Chucky shook his head. "Ya think ya so Goddamn hilarious, don't ya?" he sneered, while Freddy stood with his arms folded, looking smug and full of himself.
"Well yes, I do!" he chirped mockingly while Chucky grudgingly turned his attention back to working the box in his plastic hands.
"Well I'm glad you do 'cuz the rest of us don't!" Chucky muttered under his breath whilst keeping focused on the puzzle box briefly. But it wasn't long before he paused and quickly turned to face Freddy. "Hang on! If you've been here before me, why didn't you open it?"
Freddy merely shrugged his shoulders. "Didn't feel like it!"

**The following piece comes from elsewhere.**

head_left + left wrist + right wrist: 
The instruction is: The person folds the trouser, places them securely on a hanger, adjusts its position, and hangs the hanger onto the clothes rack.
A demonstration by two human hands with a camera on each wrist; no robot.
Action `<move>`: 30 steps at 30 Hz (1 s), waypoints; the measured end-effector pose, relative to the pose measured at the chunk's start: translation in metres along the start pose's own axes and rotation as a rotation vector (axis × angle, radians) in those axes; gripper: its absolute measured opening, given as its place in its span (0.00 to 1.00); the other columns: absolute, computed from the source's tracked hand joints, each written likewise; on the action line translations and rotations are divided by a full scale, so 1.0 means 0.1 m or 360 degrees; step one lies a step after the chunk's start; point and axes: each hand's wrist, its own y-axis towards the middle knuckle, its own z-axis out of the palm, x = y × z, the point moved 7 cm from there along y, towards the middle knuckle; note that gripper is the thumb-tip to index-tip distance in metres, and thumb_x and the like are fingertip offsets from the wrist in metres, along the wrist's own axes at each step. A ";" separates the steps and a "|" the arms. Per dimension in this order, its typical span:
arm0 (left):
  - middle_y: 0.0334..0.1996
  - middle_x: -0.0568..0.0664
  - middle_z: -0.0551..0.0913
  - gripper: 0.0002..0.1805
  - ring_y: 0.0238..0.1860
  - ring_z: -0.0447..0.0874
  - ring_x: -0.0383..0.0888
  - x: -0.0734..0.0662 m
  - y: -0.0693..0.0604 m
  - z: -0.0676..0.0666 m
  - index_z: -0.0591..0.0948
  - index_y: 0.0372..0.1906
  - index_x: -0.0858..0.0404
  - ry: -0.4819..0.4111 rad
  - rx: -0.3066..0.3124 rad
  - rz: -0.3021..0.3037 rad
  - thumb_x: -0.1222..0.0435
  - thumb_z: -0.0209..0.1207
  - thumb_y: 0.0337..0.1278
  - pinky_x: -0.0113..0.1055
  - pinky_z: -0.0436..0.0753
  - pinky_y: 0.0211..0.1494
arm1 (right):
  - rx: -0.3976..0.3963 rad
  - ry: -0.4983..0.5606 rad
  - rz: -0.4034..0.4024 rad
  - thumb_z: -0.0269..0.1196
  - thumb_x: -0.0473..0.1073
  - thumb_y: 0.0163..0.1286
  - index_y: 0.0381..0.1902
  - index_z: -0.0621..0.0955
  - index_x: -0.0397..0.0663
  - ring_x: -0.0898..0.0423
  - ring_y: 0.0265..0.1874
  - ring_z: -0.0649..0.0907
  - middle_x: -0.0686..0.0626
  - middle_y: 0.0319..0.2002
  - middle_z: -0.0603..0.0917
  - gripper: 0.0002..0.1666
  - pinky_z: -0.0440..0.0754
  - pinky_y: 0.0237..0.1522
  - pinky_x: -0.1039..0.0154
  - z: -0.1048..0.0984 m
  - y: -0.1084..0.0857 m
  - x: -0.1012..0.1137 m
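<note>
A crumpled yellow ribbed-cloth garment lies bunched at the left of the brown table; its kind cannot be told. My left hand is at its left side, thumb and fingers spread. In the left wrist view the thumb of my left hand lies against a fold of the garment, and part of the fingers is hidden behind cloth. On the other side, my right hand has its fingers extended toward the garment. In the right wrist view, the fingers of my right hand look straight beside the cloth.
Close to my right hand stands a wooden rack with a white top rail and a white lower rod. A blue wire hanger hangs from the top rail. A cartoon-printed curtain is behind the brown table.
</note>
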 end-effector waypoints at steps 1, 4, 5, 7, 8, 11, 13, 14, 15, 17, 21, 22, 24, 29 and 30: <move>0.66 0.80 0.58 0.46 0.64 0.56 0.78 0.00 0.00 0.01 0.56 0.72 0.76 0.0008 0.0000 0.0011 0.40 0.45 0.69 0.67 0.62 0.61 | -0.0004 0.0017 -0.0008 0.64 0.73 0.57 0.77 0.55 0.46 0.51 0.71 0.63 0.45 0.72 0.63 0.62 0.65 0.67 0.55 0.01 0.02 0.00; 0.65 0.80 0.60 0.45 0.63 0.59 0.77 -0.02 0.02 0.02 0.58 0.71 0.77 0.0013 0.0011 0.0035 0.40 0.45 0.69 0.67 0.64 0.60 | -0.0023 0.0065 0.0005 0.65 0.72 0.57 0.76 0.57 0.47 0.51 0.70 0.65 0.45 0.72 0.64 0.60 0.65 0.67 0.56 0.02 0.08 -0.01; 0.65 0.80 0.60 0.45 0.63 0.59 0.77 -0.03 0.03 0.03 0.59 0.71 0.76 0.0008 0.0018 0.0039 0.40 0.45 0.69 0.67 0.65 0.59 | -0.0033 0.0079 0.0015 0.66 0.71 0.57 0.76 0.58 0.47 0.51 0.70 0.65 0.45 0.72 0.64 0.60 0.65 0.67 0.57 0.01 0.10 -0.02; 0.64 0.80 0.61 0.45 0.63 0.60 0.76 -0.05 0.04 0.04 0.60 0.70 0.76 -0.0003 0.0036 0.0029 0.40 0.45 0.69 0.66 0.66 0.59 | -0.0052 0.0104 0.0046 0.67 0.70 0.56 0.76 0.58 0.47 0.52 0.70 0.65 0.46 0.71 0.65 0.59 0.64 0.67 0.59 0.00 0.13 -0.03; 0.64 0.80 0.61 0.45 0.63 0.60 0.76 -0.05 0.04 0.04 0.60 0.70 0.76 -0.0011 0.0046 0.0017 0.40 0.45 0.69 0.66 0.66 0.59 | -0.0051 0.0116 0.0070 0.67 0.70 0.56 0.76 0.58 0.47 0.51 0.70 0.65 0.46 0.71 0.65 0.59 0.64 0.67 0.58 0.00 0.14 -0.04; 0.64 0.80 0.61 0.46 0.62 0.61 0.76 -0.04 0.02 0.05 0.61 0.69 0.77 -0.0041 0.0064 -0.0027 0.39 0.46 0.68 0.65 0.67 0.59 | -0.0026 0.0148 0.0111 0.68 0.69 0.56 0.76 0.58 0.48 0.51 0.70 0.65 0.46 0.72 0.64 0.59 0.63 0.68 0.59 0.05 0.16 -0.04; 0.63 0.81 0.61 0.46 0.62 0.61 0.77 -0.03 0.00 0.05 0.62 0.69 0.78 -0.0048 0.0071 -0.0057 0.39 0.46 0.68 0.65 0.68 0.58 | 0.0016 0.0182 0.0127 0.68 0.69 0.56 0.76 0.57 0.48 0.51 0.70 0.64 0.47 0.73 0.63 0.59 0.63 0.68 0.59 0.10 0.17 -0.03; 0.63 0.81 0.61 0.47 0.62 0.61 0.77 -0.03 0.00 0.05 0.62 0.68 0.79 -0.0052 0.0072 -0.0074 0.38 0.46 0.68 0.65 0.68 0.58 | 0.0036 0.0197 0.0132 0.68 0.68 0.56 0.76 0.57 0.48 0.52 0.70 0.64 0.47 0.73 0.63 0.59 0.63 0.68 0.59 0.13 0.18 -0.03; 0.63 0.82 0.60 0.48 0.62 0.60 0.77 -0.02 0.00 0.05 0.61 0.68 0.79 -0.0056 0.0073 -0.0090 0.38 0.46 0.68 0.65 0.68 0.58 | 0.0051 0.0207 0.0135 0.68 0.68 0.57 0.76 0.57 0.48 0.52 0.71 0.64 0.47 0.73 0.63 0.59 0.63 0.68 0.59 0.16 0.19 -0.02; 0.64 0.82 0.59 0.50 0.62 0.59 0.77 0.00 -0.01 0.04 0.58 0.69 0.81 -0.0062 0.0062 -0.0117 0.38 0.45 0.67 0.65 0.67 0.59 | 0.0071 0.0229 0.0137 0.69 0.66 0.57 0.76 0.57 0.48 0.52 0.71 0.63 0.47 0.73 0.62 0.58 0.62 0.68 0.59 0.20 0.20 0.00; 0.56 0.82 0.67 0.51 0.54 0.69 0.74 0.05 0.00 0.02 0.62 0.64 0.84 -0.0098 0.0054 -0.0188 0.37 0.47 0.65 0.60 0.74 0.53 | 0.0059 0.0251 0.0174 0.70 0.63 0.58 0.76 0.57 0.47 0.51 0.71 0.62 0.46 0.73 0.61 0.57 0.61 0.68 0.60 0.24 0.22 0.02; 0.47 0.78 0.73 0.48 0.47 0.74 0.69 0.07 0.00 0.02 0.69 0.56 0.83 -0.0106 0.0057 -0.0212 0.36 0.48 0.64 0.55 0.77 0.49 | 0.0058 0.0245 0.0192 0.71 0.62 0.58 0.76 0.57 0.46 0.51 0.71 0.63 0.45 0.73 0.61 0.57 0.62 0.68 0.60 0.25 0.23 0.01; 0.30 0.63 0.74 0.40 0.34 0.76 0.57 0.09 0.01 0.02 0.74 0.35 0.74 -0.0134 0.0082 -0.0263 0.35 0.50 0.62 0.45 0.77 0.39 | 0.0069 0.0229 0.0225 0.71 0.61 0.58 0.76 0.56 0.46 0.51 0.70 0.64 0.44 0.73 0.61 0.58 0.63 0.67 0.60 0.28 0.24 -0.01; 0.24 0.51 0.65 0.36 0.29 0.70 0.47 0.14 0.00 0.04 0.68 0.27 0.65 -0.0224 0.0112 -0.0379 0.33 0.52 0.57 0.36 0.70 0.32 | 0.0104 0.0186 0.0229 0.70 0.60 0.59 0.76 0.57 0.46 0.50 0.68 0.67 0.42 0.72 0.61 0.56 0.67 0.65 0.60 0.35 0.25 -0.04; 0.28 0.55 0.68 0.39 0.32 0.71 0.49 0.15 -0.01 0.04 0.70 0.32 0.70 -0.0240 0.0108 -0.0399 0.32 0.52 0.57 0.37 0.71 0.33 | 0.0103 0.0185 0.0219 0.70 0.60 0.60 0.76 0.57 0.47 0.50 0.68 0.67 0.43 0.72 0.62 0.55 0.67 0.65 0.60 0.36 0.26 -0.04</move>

Chucky growled and resisted the urge to throw the box at his head; instead, he opted to show Freddy the middle finger. He finally finished solving the box and lay it down on the floor as it began to shift and configure. The two kept their distance as the corner wall cracked and split open, revealing a blinding bright light inside. Just in the distance, Chucky and Freddy could make out a figure coming toward them slowly...and lo and behold it was Pinhead.
As the elegant Cenobite stepped out of his dimension and into the club, the cracks came together and slammed shut, as if there was no crack to begin with.
Freddy did a mock bow to Pinhead as he drew closer. "Ah, oh gracious Prince of Pain. How may I be of assistance to you this fine day?" Freddy said in a sarcastic, mock British accent.
Pinhead narrowed his eyes, clearly displeased to see these two first thing in the morning. "Be silent, Frederick." he calmly commanded.
Freddy could not resist making a zipper-pulling notion to his lips.
"Frederick, your childish and distasteful sense of humour never ceases to repulse me." Pinhead said, sighing.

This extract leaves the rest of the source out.